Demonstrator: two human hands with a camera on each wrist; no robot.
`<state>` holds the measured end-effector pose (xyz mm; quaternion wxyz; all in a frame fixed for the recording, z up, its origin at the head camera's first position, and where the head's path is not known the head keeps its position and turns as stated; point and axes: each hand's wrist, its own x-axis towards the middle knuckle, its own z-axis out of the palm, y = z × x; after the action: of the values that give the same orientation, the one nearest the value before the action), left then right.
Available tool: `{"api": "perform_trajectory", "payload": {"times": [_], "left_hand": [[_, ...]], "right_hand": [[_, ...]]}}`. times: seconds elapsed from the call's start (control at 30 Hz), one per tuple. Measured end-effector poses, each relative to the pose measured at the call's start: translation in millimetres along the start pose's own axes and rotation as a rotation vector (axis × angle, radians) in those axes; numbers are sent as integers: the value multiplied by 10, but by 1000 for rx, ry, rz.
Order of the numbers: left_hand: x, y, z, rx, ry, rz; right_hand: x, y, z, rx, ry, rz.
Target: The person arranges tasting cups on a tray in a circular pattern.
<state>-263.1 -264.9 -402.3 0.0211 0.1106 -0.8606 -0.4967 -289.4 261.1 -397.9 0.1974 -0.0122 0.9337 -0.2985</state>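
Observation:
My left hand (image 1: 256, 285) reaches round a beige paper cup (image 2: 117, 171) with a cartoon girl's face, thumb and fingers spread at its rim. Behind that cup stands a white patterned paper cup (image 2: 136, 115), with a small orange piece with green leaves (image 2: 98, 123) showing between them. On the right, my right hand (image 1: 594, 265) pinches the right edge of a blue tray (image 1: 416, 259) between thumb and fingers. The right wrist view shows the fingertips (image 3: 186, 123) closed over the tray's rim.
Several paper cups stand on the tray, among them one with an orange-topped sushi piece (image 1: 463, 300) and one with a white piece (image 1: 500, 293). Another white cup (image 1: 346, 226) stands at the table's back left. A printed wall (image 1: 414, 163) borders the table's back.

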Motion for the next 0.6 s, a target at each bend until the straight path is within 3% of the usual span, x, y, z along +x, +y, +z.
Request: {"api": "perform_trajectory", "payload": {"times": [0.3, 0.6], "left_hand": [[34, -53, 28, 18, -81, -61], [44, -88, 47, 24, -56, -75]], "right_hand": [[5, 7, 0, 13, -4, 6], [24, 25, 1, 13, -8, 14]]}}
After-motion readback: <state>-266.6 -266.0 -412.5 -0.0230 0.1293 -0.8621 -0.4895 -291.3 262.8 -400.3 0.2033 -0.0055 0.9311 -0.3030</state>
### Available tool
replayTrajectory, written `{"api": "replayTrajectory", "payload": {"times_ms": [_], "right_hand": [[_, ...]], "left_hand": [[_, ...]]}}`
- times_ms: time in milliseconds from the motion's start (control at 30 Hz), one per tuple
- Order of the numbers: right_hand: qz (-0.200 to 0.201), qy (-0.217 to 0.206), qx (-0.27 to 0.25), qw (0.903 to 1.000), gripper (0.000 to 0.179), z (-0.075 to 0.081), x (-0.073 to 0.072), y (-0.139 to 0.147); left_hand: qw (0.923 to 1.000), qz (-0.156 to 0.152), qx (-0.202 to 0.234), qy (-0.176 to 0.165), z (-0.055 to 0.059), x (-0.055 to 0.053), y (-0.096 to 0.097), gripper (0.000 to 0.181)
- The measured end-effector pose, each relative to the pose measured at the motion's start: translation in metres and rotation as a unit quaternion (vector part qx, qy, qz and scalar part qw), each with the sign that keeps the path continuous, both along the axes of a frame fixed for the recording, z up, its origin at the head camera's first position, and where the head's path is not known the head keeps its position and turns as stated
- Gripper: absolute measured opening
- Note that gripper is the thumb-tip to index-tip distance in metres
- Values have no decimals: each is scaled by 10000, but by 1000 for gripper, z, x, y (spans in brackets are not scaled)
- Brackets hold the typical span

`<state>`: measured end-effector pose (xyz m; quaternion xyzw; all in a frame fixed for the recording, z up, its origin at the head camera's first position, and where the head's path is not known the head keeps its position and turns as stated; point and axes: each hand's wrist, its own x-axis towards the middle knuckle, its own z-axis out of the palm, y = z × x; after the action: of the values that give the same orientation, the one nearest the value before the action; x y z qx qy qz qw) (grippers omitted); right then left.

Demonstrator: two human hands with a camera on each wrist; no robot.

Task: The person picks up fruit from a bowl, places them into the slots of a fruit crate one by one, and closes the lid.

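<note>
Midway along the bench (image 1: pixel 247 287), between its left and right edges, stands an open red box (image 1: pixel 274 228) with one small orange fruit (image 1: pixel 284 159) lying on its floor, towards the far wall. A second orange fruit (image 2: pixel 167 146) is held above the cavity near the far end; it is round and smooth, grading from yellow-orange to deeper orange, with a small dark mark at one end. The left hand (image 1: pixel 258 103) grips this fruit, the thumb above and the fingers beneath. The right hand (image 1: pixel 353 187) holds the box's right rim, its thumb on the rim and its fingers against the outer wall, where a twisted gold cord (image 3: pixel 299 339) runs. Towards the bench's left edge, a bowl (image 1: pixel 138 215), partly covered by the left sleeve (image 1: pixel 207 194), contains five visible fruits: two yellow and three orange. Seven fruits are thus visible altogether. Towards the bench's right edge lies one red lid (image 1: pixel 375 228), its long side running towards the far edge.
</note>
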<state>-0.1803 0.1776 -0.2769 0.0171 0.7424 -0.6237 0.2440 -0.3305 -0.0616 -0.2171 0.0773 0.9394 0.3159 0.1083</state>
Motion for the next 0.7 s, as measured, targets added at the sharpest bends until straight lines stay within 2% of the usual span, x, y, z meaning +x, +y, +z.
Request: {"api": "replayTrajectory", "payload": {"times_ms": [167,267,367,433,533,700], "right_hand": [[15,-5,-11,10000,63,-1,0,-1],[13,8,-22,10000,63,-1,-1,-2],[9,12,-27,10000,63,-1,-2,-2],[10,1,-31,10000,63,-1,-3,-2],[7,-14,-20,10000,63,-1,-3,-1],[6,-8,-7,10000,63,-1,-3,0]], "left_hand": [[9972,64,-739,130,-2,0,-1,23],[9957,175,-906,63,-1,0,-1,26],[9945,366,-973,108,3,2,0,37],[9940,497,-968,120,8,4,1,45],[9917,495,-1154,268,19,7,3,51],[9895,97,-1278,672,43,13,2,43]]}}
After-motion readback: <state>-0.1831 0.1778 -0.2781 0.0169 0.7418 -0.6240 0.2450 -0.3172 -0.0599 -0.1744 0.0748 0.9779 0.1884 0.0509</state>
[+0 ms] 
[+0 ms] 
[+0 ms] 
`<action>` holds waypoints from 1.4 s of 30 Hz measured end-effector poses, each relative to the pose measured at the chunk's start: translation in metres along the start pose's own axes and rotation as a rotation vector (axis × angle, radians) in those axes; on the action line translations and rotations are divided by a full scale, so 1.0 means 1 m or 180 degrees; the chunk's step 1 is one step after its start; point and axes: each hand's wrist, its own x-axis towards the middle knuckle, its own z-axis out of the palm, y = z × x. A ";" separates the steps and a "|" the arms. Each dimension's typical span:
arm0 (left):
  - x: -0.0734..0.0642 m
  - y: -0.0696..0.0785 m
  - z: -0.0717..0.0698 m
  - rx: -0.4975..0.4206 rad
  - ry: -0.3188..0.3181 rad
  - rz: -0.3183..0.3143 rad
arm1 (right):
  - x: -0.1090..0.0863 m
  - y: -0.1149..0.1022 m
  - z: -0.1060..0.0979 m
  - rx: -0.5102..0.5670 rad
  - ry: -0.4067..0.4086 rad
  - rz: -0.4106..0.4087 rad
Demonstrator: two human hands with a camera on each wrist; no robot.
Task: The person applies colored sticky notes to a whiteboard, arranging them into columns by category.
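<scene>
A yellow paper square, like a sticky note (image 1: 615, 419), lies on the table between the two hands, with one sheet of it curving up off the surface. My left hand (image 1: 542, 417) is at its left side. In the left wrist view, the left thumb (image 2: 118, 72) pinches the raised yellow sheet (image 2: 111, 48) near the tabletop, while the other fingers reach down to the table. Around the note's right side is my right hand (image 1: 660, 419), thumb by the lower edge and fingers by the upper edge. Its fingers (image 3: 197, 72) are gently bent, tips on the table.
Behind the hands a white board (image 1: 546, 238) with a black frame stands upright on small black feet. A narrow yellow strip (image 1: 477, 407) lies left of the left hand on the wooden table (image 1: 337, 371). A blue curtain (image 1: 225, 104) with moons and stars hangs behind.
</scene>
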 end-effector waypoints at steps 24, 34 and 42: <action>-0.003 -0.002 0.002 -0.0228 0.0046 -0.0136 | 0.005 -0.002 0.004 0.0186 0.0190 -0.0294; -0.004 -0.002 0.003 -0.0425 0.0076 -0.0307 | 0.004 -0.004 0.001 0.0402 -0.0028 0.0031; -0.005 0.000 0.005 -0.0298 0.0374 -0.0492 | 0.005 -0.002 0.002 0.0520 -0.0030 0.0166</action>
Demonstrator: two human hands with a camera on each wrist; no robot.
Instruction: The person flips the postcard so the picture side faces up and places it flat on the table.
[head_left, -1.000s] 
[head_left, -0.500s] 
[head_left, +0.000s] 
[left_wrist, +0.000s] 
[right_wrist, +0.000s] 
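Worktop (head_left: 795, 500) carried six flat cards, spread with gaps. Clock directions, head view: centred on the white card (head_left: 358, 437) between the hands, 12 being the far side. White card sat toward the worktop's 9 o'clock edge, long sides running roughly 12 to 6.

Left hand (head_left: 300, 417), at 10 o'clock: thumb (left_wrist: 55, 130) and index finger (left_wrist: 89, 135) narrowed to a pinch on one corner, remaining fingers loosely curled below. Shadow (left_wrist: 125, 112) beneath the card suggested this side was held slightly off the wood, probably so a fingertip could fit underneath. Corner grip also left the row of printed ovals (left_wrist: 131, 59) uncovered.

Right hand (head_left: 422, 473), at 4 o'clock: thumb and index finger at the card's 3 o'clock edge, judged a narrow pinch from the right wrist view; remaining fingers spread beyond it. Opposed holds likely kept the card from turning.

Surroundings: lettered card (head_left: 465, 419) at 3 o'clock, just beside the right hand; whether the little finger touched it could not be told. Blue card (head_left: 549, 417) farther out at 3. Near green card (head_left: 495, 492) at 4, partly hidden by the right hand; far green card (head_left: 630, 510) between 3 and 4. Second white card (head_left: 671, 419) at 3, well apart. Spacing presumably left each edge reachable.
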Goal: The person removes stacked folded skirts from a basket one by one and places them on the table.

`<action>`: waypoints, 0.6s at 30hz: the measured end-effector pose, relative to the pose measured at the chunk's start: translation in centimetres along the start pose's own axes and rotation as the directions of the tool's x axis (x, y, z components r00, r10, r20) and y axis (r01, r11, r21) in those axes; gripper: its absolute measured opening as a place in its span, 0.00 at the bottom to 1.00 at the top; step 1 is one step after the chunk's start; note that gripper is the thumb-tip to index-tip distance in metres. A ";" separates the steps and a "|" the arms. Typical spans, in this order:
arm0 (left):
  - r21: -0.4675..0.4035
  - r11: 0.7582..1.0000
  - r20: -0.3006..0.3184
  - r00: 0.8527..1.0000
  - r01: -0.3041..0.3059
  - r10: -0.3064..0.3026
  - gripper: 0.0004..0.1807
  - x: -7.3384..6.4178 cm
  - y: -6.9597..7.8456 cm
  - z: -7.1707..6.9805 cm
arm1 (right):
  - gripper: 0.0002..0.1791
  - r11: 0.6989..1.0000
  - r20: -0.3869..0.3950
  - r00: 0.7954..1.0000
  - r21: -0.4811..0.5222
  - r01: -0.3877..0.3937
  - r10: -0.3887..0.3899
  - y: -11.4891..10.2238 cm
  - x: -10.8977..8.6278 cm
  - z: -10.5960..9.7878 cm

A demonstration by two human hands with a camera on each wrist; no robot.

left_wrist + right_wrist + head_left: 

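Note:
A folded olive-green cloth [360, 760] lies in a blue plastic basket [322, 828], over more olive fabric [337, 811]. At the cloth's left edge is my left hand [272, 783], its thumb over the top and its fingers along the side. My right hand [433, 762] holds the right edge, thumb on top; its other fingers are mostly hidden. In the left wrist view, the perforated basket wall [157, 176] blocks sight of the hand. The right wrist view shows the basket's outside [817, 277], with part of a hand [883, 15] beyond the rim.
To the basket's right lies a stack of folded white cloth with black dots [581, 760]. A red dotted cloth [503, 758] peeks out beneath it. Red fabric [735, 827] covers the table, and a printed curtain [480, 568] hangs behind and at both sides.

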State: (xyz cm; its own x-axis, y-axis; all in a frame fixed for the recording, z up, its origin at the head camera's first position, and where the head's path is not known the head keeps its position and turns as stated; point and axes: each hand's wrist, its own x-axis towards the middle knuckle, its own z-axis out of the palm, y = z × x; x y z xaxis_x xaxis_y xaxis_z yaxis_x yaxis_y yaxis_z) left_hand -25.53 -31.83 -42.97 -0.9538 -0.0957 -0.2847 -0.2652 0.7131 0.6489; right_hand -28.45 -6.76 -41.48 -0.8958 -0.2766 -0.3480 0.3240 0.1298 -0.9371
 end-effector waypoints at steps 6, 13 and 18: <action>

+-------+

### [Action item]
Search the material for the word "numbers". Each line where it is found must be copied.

### [Answer to the problem]
Available tool: `{"api": "perform_trajectory", "payload": {"times": [_], "left_hand": [[_, ...]], "right_hand": [[_, ...]]}}`. times: seconds elapsed from the call's start (control at 30 Hz), one per tuple. Measured end-effector poses, each relative to the pose measured at the call's start: translation in millimetres along the start pose's own axes and rotation as a rotation vector (axis × angle, radians) in those axes; numbers are sent as integers: the value multiplied by 10, but by 1000 for rx, ry, rz.
Order of the numbers: left_hand: x, y, z, rx, ry, rz; right_hand: x, y, z, rx, ry, rz.
- Order of the numbers: right_hand: qz (-0.200 to 0.201), qy (-0.217 to 0.206), qx (-0.27 to 0.25), qw (0.903 to 1.000), gripper (0.000 to 0.179), z (-0.075 to 0.081), x (-0.073 to 0.072), y (-0.139 to 0.147); left_hand: qw (0.923 to 1.000), qz (-0.156 to 0.152), qx (-0.202 to 0.234), qy (-0.176 to 0.165), z (-0.055 to 0.059), x (-0.055 to 0.053), y (-0.096 to 0.097), gripper (0.000 to 0.181)

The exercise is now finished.